No início do livro, você explica que o povo judeu já era perseguido muito antes do nazismo. Mas o que aconteceu durante a segunda guerra, com certeza , potencializou isso. Você conseguiria exprimir o peso do nazismo para o povo judeu?
Dois de cada três judeus europeus foram mortos pelo nazismo. Povoados judaicos inteiros sumiram do mapa em países como Ucrânia e Lituânia. A experiência do trauma passa através das gerações. Inclusive fica impressa no DNA, como sugere um estudo da cientista israelense Zahava Solomon. Ela acompanhou veteranos da Guerra do Líbano (1982) que tiveram transtorno de estresse pós-traumático (TEPT), uma condição que inclui ansiedade e pesadelos relacionados à lembrança do trauma. Solomon analisou 96 soldados cujos pais eram sobreviventes do Holocausto e os comparou com os outros. Conclusão: os filhos de sobreviventes desenvolveram mais TEPT após a guerra que os demais soldados. Por outro lado, a história judaica ensina que o humor é a melhor forma de sanar as feridas. E o povo judeu demonstra todo dia – seja através da música, da culinária, de festas como Purim ou de rituais como o casamento – que continua alegre e celebrando a vida.
 
 O livro aponta para uma possível ideologia na América do Sul vinda de criminosos alemães que fugiram após a guerra. Conte um pouco sobre essa questão levantada no livro?
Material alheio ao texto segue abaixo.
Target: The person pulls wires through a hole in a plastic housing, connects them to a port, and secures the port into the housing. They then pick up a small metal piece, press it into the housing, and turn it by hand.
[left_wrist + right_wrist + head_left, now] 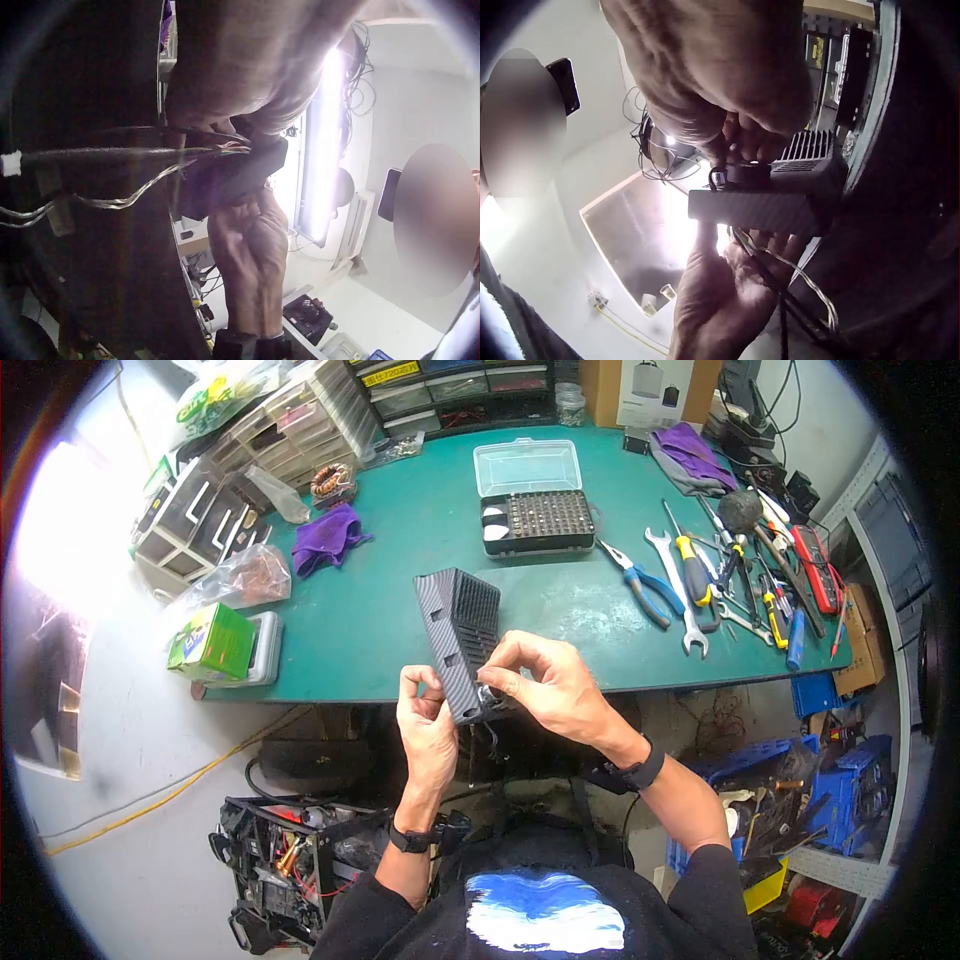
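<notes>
A black finned housing [440,635] with a carbon-fibre-look side is held tilted over the near edge of the green table. My left hand [428,725] grips its lower end, fingers curled round the side. The right hand [555,685] reaches to that same end, thumb and index finger pinched together at a small part there; the fingertips hide most of it. Cooling fins [814,154] and the right fingertips beside them show in the right wrist view. Twisted wires [135,195] and a dark sleeved cable [97,157] trail from the housing in the left wrist view.
An open clear-lidded case of small bits [540,520] sits at the back of the table [400,560]. Blue-handled pliers [645,585], an open-end wrench [680,595] and several tools lie right. A purple cloth [328,540] and a green box [212,643] are left.
</notes>
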Tool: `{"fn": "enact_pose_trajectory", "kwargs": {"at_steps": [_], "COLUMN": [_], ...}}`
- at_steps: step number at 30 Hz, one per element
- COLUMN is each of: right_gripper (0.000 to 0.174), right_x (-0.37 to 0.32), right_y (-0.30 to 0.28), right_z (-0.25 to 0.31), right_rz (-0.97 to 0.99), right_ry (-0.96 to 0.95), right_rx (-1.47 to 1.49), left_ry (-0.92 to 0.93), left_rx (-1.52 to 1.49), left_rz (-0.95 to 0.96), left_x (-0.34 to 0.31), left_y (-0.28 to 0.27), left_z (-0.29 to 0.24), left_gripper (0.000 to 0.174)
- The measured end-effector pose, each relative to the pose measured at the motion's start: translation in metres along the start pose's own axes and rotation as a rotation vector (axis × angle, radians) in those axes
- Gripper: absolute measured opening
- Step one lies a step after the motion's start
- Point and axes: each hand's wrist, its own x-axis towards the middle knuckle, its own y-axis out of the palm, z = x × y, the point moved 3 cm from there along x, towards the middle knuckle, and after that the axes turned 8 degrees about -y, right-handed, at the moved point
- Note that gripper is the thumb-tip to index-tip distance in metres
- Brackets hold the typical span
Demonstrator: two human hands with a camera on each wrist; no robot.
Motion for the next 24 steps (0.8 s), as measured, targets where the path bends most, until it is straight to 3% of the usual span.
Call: {"fn": "enact_pose_trajectory", "kwargs": {"at_steps": [5, 10, 18, 20, 24], "right_gripper": [0.013, 0.016, 0.017, 0.011, 0.011], "right_x": [0.002, -0.003, -0.006, -0.006, -0.005], "right_y": [-0.001, -0.004, -0.008, -0.008, -0.009], "right_z": [0.000, -0.002, 0.003, 0.007, 0.009], "right_rz": [0.016, -0.026, -0.056, -0.018, -0.014], "right_ry": [-0.067, 0.055, 0.058, 0.141, 0.117], "right_rx": [0.028, 0.173, 0.115, 0.130, 0.125], "left_ry": [0.094, 0.086, -0.009, -0.008, 0.030], "left_rx": [0.096, 0.089, 0.001, 0.032, 0.113], "left_rz": [0.007, -0.004, -0.012, -0.027, -0.076], "left_x": [0.001, -0.001, -0.004, -0.004, -0.007], "left_y": [-0.015, -0.011, 0.003, 0.000, -0.004], "left_z": [0.009, 0.009, -0.004, 0.000, 0.006], "left_gripper": [0.032, 0.035, 0.040, 0.041, 0.041]}}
De fato, Brasil, Argentina, Paraguai e outros países da América do Sul se transformaram em refúgios seguros para criminosos de guerra nazistas. Mas há também mitos nessa história. Um deles diz que Josef Mengele, o médico carrasco de Auschwitz, viveu absolutamente escondido por essas bandas, fugindo de serviços secretos e de autoridades alemãs. Pouca gente sabe que Mengele assumiu a verdadeira identidade na Argentina. O historiador argentino Carlos De Napoli me levou ao Arquivo Geral da Nação, em Buenos Aires, onde há documentos preservados numa pasta identificada com as letras “Dr. M”. Eles revelam que o “Anjo da Morte” de Auschwitz viveu praticamente às claras no país do tango. Inclusive se casou no Uruguai publicando anúncio no jornal, como era praxe na época. E embaixada alemã em Buenos Aires sabia o tempo todo que ele estava lá.
 
Até que ponto o neonazismo é uma preocupação para sociedade atual?
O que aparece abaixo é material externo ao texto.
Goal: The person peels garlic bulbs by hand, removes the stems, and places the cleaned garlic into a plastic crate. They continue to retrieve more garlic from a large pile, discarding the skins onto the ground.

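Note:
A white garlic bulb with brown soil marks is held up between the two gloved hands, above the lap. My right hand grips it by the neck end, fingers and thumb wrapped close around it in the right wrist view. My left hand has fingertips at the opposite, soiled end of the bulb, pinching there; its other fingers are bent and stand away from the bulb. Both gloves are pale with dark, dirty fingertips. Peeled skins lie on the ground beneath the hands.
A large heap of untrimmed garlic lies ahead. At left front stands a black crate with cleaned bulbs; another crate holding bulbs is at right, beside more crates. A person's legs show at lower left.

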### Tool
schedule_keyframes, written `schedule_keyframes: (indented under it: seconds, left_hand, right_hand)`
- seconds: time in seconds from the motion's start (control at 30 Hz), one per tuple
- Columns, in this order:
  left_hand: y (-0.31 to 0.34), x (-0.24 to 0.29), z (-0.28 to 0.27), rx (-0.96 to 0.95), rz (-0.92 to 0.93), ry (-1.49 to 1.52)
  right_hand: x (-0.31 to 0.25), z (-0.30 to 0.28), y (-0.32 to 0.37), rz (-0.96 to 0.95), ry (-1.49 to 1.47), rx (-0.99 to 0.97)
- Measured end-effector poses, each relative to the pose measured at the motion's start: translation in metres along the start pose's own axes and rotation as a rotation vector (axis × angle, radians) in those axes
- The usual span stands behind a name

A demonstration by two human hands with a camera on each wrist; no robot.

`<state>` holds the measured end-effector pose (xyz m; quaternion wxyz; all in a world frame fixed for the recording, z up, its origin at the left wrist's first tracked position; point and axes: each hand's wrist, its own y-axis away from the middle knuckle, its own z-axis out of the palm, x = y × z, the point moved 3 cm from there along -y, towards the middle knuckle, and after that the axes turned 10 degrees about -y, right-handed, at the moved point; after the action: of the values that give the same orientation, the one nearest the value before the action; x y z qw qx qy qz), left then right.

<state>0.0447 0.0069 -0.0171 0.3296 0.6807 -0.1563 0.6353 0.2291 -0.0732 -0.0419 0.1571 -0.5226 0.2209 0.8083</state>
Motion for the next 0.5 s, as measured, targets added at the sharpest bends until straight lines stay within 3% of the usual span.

O neonazismo é o nazismo com outra cara. Um nazismo de botox. Ilias Kasidiaris, porta-voz do partido grego Aurora Dourada, já elogiou Hitler no Parlamento e tem uma suástica tatuada no braço. Mas jura que não é nazista. Do mesmo jeito, organizações neonazistas e neofascistas florescem desde a Hungria até a Mongólia com discurso maquiado. O alvo não é só um grupo específico, como negros ou gays, mas também qualquer imigrante. E a dinâmica está mais confusa também. Muitos imigrantes árabes são alvos da xenofobia na França, mas saem em marchas em apoio a radicais islâmicos que pregam a destruição de judeus. “Hamas, Hamas, judeus para as câmaras de gás!” – gritam eles. É uma salada mista.
 
Você acha que mesmo depois do que aconteceu na Alemanha no século passado outra nação poderia aderir a ideias similares?
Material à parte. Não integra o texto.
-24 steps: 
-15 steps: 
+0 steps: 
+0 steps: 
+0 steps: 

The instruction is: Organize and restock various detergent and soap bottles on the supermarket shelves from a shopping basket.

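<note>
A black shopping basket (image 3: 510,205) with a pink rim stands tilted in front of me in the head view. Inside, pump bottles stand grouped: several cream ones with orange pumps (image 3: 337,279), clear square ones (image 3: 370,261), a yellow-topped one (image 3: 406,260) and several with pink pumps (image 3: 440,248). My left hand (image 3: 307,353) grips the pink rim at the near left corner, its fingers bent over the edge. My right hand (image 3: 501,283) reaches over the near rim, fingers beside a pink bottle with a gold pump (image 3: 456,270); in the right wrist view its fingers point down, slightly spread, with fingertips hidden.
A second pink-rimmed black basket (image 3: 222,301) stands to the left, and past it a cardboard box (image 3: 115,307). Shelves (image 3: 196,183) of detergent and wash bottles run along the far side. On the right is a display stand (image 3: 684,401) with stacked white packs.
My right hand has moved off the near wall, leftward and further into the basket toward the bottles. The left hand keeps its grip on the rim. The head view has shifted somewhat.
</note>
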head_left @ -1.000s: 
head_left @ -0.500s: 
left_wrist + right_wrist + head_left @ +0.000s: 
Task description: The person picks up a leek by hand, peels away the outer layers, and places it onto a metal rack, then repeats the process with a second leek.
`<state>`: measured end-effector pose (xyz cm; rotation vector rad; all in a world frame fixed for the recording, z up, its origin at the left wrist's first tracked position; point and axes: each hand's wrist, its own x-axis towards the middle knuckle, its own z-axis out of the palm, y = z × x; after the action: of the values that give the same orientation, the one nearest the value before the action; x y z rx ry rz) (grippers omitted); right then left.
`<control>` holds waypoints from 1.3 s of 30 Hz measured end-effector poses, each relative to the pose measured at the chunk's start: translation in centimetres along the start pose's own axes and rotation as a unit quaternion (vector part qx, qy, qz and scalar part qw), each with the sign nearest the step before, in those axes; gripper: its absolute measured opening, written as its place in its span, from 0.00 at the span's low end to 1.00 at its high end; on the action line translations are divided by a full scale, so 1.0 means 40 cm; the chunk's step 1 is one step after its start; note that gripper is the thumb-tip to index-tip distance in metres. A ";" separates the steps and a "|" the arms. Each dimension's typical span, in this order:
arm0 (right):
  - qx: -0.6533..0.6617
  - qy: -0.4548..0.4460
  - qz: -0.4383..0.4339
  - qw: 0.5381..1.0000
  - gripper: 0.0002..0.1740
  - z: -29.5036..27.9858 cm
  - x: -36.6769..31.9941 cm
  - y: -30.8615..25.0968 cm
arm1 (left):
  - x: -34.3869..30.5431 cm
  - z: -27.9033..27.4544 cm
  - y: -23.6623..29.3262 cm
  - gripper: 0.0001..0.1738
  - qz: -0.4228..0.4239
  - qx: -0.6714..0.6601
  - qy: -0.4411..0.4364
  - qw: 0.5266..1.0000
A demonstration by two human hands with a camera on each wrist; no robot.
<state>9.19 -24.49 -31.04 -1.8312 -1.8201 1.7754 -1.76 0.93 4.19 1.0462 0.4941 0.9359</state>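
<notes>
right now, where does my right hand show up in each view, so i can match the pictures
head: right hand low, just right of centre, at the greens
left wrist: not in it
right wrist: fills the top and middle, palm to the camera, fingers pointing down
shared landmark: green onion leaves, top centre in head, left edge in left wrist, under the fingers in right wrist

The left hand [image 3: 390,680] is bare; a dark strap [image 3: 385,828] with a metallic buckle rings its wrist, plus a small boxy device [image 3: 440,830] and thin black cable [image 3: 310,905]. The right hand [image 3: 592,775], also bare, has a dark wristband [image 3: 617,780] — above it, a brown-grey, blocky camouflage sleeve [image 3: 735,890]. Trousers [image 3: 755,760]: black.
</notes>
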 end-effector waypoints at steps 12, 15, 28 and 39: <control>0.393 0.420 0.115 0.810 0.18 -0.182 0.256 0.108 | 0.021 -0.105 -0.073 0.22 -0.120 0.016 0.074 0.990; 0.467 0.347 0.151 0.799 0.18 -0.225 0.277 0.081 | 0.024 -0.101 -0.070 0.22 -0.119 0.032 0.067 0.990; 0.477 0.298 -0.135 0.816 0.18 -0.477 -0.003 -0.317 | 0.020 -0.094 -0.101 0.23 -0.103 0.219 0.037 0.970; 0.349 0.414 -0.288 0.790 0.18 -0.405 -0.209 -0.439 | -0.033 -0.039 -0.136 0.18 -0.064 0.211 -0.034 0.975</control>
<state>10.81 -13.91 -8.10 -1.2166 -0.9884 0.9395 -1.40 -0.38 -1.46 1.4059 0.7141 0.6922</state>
O nazismo chegou ao poder pelas urnas. Quando o marechal Hindenburg indicou Hitler para o cargo de chanceler, estava seguindo o caminho constitucional. Mas logo depois os nazistas implodiram tudo. Usaram a democracia para depois destruí-la. Nomes de empresas comuns para nós, como Siemens e IBM, também foram fundamentais para a máquina de destruição nazista. E as ideias que serviram de base para o nazismo – eugenia, nacionalismo e antissemitismo – continuam vivas entre nós. Portanto, acho que nenhum país está livre de cair na armadilha que a Alemanha caiu lá trás.